- _EXERCISE AIM_: Your reply is to be the lines below, exactly as written, with images omitted.

- _INFORMATION PROVIDED_:
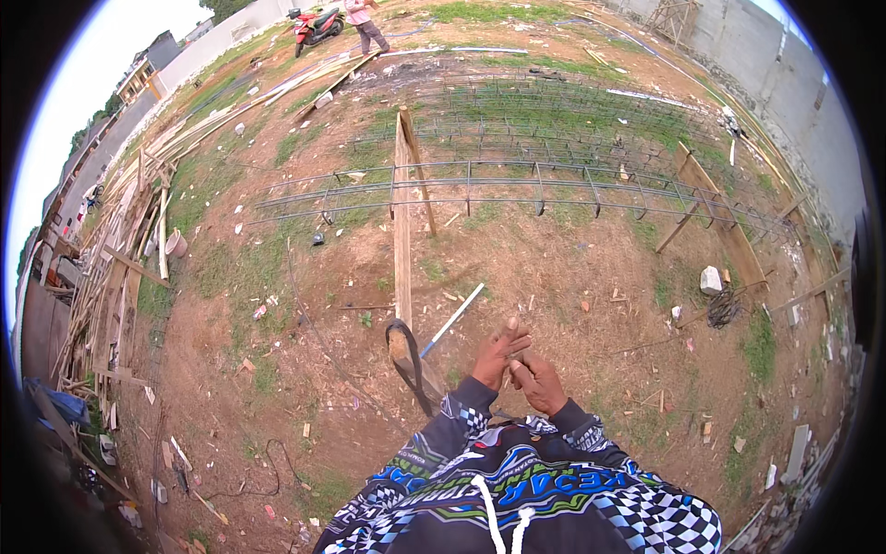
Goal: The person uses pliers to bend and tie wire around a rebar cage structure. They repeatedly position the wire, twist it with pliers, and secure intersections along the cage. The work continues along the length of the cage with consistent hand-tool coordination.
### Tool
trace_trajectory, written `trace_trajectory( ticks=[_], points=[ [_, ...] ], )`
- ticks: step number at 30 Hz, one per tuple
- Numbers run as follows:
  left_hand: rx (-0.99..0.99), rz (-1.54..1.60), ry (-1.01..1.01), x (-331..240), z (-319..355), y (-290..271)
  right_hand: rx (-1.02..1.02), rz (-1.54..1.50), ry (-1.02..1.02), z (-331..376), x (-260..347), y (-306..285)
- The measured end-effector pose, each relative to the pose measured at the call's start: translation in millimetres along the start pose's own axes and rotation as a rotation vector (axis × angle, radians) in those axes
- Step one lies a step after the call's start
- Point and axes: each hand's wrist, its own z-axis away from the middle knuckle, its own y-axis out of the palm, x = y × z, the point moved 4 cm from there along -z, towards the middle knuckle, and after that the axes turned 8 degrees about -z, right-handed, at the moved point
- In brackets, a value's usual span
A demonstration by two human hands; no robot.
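Bare hands above littered ground (231,342), seen from the head. Left of centre, a wooden beam (402,258) extends away from the person; a steel-bar cage (468,189) crosses it, and a black strap (419,371) loops at its near end. Just right of the beam, a pale rod with a blue end (452,320) lies aslant, near the hands. It is judged light, stiff and perhaps slippery, best gripped around mid-length. Next, the left hand (501,353) points forward, one finger extended, the others partly bent. Rightmost, the right hand (539,383) angles inward, fingers bent, meeting or overlapping the left; whether either pinches something small cannot be told.
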Motion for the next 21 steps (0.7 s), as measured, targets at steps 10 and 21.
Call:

- _SOLUTION_:
Goal: The person uses pliers to bend and tie wire around a rebar cage structure. They repeatedly position the wire, twist it with pliers, and secure intersections along the cage. The work continues along the length of the cage with consistent hand-tool coordination.
### Tool
trace_trajectory, written `trace_trajectory( ticks=[_], points=[ [_, ...] ], )`
- ticks: step number at 30 Hz, one per tuple
- Numbers run as follows:
  left_hand: rx (-0.99..0.99), rz (-1.54..1.60), ry (-1.01..1.01), x (-331..240), z (-319..355), y (-290..271)
  right_hand: rx (-1.02..1.02), rz (-1.54..1.50), ry (-1.02..1.02), z (-331..376), x (-260..347), y (-306..285)
- The measured end-effector pose, each relative to the pose measured at the call's start: translation in millimetres along the start pose's own axes and rotation as a rotation vector (axis × angle, radians) in those axes
- Step one lies a step after the call's start
- Point and axes: each hand's wrist, its own z-axis away from the middle knuckle, its own y-axis out of the palm, x = y × z, the point moved 4 cm from there along -z, towards the middle knuckle, and after that the axes turned 8 degrees about -z, right-handed, at the moved point
- In brackets, a value's usual span
A demonstration by two human hands; no robot.
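Bare hands above littered ground (231,342), seen from the head. Left of centre, a wooden beam (402,258) extends away from the person; a steel-bar cage (468,189) crosses it, and a black strap (419,371) loops at its near end. Just right of the beam, a pale rod with a blue end (452,320) lies aslant, near the hands. It is judged light, stiff and perhaps slippery, best gripped around mid-length. Next, the left hand (501,353) points forward, one finger extended, the others partly bent. Rightmost, the right hand (539,383) angles inward, fingers bent, meeting or overlapping the left; whether either pinches something small cannot be told.
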Motion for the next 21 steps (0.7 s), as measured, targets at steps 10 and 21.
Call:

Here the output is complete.